Open Source

A visual guide to AGENTS.md, Skills, and MCP for local-agent workflows

Anthropic's new framework lets developers build local AI agents with standardized skills and protocols.

Deep Dive

Anthropic has released a comprehensive framework for building local AI agents centered around two key components: the AGENTS.md specification and the Model Context Protocol (MCP). AGENTS.md provides a standardized markdown format for defining agent capabilities, personality, and available skills, allowing developers to create reproducible agent configurations that can be shared and reused across projects. This specification includes structured sections for agent identity, system prompts, available tools, and execution parameters, creating a common language for describing agent behavior.

The Model Context Protocol (MCP) serves as the communication layer that enables these agents to interact with external tools and data sources. MCP establishes a standardized way for agents to discover, authenticate, and utilize various capabilities through a server-client architecture. This protocol allows developers to create "skill servers" that expose specific functionalities—like file system access, web search, or API integrations—which agents can then leverage through a consistent interface. The combination of AGENTS.md for agent definition and MCP for tool integration creates a complete ecosystem for building sophisticated local agent workflows.

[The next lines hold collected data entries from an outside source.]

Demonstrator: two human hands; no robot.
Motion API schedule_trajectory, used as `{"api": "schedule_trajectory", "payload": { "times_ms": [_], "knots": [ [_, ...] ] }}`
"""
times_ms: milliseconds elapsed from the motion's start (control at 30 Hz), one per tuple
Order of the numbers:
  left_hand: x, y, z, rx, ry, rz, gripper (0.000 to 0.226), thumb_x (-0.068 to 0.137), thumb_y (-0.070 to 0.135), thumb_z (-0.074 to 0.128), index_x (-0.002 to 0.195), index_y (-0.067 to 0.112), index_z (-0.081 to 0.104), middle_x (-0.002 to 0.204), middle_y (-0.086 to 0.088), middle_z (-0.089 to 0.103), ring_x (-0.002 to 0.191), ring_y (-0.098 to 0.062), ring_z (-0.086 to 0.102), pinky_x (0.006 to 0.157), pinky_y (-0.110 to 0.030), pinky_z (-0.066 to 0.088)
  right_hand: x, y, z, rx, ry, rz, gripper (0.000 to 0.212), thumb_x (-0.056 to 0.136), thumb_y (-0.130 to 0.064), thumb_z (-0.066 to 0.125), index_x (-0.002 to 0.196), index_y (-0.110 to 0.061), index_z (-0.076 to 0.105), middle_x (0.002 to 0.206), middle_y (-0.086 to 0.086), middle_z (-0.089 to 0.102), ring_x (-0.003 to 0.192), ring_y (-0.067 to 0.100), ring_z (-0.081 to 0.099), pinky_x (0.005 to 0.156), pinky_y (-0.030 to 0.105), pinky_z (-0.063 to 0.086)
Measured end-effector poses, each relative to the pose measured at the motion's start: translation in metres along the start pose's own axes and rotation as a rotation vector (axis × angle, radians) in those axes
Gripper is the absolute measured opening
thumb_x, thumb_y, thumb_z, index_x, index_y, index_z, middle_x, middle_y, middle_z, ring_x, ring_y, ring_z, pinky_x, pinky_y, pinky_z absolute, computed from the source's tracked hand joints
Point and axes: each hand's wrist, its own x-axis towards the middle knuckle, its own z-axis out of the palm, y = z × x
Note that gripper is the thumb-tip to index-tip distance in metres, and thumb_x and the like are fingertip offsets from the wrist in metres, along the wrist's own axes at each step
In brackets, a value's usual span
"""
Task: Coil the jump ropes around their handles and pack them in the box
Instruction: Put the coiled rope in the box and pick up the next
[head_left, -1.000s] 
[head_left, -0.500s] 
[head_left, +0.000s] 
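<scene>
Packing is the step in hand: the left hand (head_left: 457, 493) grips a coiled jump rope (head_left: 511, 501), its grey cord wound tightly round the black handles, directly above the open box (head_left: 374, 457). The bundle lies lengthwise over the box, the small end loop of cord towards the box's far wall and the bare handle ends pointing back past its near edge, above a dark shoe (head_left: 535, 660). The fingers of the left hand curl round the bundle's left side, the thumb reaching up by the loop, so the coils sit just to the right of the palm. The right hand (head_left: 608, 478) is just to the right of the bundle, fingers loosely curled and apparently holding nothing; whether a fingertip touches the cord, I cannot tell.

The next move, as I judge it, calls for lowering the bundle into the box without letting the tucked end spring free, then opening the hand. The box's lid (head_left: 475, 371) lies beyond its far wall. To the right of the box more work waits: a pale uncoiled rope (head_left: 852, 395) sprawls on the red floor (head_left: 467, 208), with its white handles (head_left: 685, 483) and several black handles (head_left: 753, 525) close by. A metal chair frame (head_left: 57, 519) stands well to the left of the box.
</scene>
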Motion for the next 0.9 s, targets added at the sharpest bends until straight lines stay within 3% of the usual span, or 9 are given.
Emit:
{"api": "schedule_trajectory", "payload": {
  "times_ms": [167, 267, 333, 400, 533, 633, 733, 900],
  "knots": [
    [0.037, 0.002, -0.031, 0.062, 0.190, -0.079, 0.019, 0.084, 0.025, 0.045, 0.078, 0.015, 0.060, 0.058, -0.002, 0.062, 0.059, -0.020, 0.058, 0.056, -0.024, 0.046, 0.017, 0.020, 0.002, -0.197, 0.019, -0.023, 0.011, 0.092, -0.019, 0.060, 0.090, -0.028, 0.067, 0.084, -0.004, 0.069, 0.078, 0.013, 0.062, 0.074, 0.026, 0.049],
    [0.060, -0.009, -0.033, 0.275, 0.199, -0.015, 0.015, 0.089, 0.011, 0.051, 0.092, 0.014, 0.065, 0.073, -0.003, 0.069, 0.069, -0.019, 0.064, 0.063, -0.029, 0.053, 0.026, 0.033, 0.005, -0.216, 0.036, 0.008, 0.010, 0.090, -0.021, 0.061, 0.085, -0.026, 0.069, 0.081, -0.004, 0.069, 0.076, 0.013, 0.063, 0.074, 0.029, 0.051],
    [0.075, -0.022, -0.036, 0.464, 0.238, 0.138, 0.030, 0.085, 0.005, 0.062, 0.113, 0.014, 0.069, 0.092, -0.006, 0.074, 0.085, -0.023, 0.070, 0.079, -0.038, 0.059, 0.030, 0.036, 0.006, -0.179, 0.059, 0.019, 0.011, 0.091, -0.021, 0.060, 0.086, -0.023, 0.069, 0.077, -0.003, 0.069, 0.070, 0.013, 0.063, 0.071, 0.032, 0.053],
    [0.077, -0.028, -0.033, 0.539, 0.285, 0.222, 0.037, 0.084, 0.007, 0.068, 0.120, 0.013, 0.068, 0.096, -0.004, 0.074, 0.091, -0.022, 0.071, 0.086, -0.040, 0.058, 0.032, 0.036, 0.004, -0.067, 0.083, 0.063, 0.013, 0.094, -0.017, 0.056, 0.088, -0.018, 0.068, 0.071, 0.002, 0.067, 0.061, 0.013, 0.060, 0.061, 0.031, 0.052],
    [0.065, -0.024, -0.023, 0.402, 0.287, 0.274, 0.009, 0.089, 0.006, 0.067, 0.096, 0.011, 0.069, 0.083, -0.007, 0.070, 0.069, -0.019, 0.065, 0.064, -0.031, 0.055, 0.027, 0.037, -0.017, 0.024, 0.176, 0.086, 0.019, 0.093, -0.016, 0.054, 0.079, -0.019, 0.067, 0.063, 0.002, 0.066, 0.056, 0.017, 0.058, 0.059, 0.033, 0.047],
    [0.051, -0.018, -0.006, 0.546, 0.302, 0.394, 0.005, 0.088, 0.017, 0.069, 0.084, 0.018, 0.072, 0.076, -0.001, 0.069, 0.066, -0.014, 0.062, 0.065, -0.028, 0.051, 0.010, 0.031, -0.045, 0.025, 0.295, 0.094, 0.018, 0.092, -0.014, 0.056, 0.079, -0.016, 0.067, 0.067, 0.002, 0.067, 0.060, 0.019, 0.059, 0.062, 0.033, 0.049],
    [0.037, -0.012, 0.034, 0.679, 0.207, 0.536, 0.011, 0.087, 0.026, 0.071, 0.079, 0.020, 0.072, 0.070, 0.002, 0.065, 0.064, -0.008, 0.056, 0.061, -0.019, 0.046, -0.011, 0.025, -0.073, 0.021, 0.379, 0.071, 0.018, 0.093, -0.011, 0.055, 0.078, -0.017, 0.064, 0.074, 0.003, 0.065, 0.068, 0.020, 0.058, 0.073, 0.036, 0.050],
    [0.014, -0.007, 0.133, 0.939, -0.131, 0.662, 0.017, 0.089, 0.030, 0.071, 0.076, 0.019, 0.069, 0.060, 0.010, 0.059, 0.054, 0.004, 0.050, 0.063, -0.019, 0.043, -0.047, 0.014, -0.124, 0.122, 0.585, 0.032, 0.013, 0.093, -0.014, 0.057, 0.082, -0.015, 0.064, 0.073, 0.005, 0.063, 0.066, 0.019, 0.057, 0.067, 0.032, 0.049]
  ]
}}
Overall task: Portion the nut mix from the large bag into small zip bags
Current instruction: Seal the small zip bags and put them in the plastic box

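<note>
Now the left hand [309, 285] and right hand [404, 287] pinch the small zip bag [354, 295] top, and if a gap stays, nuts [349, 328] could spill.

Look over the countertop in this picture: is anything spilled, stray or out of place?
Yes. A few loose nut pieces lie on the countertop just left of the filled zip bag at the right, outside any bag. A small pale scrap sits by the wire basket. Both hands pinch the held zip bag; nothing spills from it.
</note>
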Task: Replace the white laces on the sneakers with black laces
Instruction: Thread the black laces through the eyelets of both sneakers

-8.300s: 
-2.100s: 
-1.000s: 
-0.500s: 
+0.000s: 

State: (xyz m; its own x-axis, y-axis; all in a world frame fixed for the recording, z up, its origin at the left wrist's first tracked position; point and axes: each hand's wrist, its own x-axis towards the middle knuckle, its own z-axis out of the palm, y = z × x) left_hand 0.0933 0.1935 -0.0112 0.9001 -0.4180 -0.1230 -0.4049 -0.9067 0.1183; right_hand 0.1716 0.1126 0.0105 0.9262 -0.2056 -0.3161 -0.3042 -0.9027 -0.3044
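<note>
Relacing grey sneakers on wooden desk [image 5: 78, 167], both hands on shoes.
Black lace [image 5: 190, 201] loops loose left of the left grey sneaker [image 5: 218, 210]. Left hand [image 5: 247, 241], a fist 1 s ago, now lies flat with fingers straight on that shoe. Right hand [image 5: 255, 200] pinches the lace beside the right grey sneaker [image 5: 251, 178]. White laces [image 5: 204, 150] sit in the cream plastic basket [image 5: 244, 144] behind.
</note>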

This framework represents a significant step toward making AI agent development more accessible and interoperable. By providing standardized specifications, developers can create agents that work consistently across different AI models and environments, reducing the fragmentation that has characterized early agent development. The local-first approach also addresses privacy and cost concerns by allowing agents to run entirely on local hardware without requiring cloud API calls for every interaction.

Key Points
  • AGENTS.md provides standardized markdown format for defining agent capabilities and configurations
  • Model Context Protocol (MCP) enables consistent tool integration through server-client architecture
  • Framework supports local execution without cloud dependencies for privacy and cost control

Why It Matters

Standardizes AI agent development, enabling reproducible workflows and reducing fragmentation across different models and tools.